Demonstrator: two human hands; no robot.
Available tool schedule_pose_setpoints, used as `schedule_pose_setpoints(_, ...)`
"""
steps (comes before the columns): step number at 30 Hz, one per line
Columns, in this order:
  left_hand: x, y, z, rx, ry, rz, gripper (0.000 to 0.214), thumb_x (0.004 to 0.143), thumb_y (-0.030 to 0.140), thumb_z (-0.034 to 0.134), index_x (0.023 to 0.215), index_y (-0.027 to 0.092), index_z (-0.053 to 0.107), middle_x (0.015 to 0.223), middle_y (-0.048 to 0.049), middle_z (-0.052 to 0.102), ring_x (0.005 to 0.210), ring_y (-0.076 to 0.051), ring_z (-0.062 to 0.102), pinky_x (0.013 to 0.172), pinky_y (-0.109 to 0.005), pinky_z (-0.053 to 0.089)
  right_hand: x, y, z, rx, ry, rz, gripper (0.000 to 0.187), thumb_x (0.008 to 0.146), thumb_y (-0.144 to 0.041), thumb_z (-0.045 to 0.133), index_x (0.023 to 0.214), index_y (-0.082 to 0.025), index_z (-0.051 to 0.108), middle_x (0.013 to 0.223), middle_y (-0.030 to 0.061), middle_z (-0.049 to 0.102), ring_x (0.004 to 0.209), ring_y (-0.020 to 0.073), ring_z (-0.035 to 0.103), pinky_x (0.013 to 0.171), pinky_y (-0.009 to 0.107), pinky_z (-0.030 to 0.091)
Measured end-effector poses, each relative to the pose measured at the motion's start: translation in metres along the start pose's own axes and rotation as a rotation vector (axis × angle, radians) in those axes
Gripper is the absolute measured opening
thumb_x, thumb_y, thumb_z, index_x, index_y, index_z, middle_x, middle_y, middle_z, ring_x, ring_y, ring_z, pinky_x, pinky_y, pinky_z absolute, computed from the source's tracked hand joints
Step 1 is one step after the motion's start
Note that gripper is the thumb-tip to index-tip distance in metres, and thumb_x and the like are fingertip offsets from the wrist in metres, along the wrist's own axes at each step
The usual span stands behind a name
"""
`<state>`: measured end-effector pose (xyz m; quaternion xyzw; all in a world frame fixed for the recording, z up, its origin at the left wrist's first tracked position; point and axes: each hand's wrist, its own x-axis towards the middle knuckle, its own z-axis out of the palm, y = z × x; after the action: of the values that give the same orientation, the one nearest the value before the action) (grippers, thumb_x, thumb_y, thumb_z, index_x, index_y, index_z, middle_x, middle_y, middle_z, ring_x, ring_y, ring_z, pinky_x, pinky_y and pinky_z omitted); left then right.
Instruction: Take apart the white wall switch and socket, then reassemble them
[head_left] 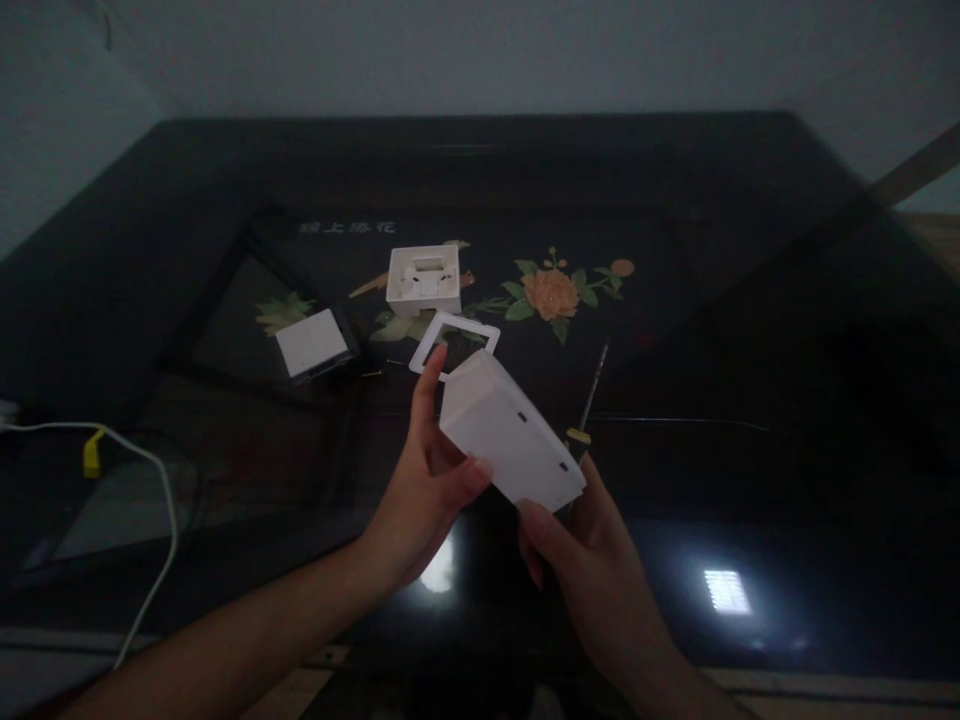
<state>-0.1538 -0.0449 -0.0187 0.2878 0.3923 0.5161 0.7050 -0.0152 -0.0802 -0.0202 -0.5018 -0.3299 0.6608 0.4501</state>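
The left hand (427, 480) and right hand (592, 560) are pinching the white switch module (510, 440) between them, tilting its slotted side up into view; a screwdriver (592, 395) is lying just beyond the right hand

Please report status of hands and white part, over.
Left hand and right hand both grip white rectangular plastic panel, above dark glossy table. Thin metal screwdriver lies behind right hand.

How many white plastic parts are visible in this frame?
4: a block held by left hand and right hand, a frame just behind it, an open box farther back, and a flat plate at left. Smaller ones may be hidden.
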Motion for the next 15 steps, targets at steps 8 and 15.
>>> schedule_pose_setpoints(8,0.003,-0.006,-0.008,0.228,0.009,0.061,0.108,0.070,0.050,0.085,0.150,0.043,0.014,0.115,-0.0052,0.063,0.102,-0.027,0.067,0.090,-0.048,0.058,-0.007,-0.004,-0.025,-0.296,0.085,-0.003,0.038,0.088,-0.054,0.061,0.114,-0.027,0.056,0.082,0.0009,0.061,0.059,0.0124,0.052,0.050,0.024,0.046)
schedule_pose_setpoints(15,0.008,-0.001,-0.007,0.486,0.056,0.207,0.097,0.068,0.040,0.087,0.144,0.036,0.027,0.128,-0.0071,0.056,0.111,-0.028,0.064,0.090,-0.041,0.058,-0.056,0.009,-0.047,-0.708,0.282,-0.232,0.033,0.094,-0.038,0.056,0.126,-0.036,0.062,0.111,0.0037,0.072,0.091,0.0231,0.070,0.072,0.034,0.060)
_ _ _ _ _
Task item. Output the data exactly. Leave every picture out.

Task output.
Demonstrator: two human hands; no robot.
Available tool schedule_pose_setpoints, used as `schedule_pose_setpoints(_, ...)`
"""
steps (comes before the columns): step number at 30 Hz, one per line
Columns, in this order:
  left_hand: x, y, z, rx, ry, rz, gripper (0.000 to 0.214), thumb_x (0.004 to 0.143), thumb_y (-0.030 to 0.140), thumb_z (-0.034 to 0.134), index_x (0.023 to 0.215), index_y (-0.027 to 0.092), index_z (-0.053 to 0.107), middle_x (0.015 to 0.223), middle_y (-0.048 to 0.049), middle_z (-0.052 to 0.102), ring_x (0.005 to 0.210), ring_y (-0.076 to 0.051), ring_z (-0.062 to 0.102), pinky_x (0.013 to 0.172), pinky_y (-0.109 to 0.005), pinky_z (-0.053 to 0.089)
  right_hand: x, y, z, rx, ry, rz, gripper (0.000 to 0.187), thumb_x (0.008 to 0.146), thumb_y (-0.144 to 0.041), thumb_z (-0.045 to 0.133), index_x (0.023 to 0.214), index_y (-0.082 to 0.025), index_z (-0.051 to 0.108), middle_x (0.013 to 0.223), middle_y (-0.030 to 0.061), middle_z (-0.049 to 0.102), ring_x (0.004 to 0.209), ring_y (-0.020 to 0.073), ring_z (-0.035 to 0.103), pinky_x (0.013 to 0.171), pinky_y (-0.009 to 0.107), pinky_z (-0.030 to 0.091)
Measured end-effector poses, each relative to the pose measured at the motion's start: translation in metres along the start pose's own axes and rotation as a rotation vector (axis × angle, radians) in those axes
Gripper is the absolute measured opening
thumb_x, thumb_y, thumb_z, index_x, index_y, index_z, middle_x, middle_y, middle_z, ring_x, ring_y, ring_z, pinky_x, pinky_y, pinky_z absolute, computed from the source's tracked hand joints
Step 1 is one step after the motion's start
Note that gripper is the thumb-tip to index-tip distance in metres, and thumb_x and the like are fingertip offsets from the wrist in metres, along the wrist's own axes at each step
The usual span stands behind a name
"""
`<state>`: measured end-effector pose (xyz m; quaternion xyzw; all in a world frame fixed for the recording, z up, its origin at the left wrist's first tracked position; point and axes: each hand's wrist, its own x-axis towards the middle knuckle, its own z-axis out of the palm, y = z × x; after the action: of the values that give the same orientation, the one nearest the value before the action) (grippers, thumb_x, thumb_y, thumb_z, index_x, index_y, index_z, middle_x, middle_y, middle_z, ring_x, ring_y, ring_z, pinky_x, pinky_y and pinky_z omitted); left then right.
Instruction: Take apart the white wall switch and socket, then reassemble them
[head_left] 
<state>-0.1538 -0.0449 -0.0187 0.2878 0.3923 0.5161 0.7050 -0.0152 -0.0802 -0.0202 -0.5018 -0.3299 0.6608 0.4501</state>
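The left hand (427, 480) and right hand (592, 560) are pinching the white switch module (510, 440) between them, tilting its slotted side up into view; a screwdriver (592, 395) is lying just beyond the right hand

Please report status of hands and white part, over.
Left hand and right hand both grip white rectangular plastic panel, above dark glossy table. Thin metal screwdriver lies behind right hand.

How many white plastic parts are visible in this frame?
4: a block held by left hand and right hand, a frame just behind it, an open box farther back, and a flat plate at left. Smaller ones may be hidden.
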Motion for the next 15 steps, targets at steps 8 and 15.
>>> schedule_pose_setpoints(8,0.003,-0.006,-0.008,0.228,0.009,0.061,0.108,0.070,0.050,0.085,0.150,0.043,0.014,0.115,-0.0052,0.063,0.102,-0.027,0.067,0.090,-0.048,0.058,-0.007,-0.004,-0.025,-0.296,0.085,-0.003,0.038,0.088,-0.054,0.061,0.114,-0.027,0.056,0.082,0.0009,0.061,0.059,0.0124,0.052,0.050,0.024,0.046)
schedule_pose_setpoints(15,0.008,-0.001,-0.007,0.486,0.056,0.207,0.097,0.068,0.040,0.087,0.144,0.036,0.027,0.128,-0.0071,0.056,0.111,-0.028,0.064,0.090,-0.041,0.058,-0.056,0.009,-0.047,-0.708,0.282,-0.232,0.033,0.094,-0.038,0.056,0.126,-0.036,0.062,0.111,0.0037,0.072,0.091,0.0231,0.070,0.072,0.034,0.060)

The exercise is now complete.